Foster a cyber-aware culture

Human error is a leading cause of cyber attacks, as scams and breaches can be easy to miss by an untrained eye. Comprehensive cyber security training and excellent cyber hygiene are crucial to protecting your business.

Seek advice to get cyber secure

Although the above recommendations will help improve your company’s cyber security, the best way to protect your business from a cyber attack is to implement a bespoke, people-centric, business-process led IT strategy that addresses your security needs.

A lot goes into building a cyber security system, from finding appropriate risk management software to training IT teams and educating your workforce. Plus, cyber security systems need consistent monitoring to ensure they are performing optimally.
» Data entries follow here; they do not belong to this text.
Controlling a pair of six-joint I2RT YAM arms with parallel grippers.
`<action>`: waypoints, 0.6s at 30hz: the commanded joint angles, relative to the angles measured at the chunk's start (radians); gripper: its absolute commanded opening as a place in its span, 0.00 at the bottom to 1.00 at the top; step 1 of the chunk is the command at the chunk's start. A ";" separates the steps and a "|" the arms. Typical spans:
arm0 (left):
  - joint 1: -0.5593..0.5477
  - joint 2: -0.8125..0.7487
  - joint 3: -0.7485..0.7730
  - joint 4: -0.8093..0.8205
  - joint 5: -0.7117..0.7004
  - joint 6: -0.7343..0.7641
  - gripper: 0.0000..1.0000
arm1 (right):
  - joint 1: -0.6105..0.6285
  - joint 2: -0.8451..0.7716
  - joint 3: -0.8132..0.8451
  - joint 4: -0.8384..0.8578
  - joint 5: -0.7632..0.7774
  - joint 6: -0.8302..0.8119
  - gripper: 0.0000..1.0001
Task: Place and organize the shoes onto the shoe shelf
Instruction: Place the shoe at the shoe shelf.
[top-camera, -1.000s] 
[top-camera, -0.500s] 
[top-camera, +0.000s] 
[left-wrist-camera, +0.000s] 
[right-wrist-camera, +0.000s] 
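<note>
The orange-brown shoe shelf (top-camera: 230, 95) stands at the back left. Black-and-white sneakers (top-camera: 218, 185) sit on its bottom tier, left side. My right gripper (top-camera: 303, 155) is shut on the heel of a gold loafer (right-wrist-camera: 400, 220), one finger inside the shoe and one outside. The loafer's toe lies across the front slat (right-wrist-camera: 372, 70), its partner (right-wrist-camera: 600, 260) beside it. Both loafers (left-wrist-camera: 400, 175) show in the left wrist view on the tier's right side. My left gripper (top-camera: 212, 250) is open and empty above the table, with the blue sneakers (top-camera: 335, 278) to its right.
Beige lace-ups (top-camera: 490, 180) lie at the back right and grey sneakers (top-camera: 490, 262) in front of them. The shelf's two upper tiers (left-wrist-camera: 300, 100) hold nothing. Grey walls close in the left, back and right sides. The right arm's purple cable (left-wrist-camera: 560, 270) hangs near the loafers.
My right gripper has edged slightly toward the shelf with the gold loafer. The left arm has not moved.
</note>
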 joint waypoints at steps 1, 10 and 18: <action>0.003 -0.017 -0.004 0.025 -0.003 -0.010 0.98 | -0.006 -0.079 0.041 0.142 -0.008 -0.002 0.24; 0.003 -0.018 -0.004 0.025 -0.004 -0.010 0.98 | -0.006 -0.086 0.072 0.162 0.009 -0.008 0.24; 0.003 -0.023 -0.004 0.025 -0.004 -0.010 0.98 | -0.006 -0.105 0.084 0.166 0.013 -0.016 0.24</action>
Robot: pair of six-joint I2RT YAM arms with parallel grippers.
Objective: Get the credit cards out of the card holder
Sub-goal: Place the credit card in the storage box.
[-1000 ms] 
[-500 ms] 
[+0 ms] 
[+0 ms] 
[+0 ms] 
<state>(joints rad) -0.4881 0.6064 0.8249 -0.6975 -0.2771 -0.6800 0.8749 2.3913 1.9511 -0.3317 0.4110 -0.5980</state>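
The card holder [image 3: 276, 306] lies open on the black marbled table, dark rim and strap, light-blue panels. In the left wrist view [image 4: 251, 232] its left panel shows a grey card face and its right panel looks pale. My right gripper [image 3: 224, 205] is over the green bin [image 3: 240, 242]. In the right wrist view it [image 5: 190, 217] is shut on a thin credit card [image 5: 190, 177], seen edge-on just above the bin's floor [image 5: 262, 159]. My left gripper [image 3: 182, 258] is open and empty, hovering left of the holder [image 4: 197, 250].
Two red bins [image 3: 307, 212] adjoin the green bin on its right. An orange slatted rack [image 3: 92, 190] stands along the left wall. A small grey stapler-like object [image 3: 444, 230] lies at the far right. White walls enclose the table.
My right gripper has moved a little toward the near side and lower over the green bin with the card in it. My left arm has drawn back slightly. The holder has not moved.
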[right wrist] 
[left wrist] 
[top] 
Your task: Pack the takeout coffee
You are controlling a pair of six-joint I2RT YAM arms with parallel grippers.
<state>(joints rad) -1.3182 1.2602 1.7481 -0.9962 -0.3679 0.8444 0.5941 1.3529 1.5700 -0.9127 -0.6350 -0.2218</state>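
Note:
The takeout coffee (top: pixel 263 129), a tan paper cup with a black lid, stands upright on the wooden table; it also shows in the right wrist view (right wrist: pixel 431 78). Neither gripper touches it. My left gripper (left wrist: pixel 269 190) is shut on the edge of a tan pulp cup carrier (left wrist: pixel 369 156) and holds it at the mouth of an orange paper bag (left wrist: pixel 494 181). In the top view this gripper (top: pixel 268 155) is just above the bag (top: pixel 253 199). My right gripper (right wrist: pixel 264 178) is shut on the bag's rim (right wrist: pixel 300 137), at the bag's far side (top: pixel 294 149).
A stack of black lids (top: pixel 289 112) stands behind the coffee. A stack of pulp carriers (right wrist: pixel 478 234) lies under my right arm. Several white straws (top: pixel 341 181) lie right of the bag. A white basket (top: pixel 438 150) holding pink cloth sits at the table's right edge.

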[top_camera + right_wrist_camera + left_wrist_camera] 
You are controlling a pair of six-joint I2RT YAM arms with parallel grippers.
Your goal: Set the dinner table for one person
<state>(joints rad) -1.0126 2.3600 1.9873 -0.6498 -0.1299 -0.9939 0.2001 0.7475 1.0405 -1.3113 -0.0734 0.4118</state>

These procedures can be costly when poorly implemented, extraordinarily time-consuming, and distract operational teams, especially when running a business. Therefore, although it is possible to manage your organisation’s cyber security internally, you may risk overloading operational teams and sacrificing efficiency in the process.

As a result, more and more business leaders are outsourcing their security management to specialist providers. By doing so, you can ensure your organisation benefits from the latest technology updates and industry insights to keep your business secure without compromising productivity.

Burning Tree’s consultancy services can help you identify weak points in your current cyber security strategy — or implement an entirely new one — with leading technology solutions. Contact us today at 01252 843014 or email to discuss our cyber security improvement services for your business.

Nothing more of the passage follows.